Assignment: Please report how many lines in the data underneath hold the word "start", with no other text.

Information shown:
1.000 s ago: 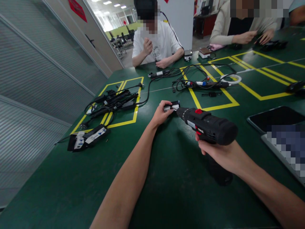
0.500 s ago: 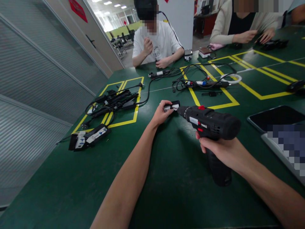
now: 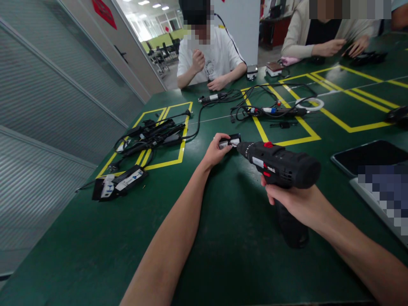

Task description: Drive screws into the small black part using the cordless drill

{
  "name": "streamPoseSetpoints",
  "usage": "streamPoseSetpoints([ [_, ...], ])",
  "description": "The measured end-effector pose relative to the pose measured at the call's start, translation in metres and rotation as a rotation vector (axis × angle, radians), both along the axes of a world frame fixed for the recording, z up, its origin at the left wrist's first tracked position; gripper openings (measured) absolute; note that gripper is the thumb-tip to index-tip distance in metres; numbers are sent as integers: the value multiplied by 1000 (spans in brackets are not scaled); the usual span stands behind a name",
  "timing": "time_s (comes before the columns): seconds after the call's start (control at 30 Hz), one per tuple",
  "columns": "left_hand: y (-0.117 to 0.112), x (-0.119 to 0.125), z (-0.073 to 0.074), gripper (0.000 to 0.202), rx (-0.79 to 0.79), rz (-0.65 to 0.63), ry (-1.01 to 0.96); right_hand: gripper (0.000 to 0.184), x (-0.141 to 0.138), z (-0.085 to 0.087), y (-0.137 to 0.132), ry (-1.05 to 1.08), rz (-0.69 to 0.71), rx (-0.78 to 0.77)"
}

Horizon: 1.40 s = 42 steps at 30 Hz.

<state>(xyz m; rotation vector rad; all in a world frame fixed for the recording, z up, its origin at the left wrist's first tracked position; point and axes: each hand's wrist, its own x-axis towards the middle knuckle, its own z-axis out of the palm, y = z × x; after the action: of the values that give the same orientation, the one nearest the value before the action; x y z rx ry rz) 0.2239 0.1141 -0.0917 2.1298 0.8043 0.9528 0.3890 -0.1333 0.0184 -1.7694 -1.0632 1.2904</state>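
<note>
My right hand (image 3: 288, 199) is wrapped round the grip of a black cordless drill (image 3: 280, 163) with red switches. The drill lies level and points left, its chuck close to a small black block with a white label (image 3: 235, 139). My left hand (image 3: 217, 151) pinches that block against the green table (image 3: 236, 263), thumb in front and fingers behind. Where the drill's tip meets the block is too small to make out clearly.
A heap of black parts and cables (image 3: 156, 136) lies left, near labelled black pieces (image 3: 119, 183). Cabled tools (image 3: 274, 111) and a white ring (image 3: 309, 104) lie beyond. Dark flat devices (image 3: 369, 157) are at right. A person in white (image 3: 219, 55) and another in beige (image 3: 295, 38) sit opposite.
The drill's rear end and my right hand have shifted very slightly to the left. My left hand and the block look unmoved.
</note>
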Motion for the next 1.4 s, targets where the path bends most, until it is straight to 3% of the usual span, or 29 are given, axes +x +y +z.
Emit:
streamPoseSetpoints([
  [0.93, -3, 0, 4, 31, 20, 11, 6, 2, 1, 4, 0, 7, 6, 32],
  [1.4, -3, 1, 7, 34, -11, 14, -1, 6, 2, -2, -1, 27, 7, 27],
])
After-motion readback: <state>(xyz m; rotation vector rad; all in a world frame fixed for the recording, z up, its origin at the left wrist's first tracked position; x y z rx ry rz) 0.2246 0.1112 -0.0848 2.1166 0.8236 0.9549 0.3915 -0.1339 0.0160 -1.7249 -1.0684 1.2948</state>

Answer space: 2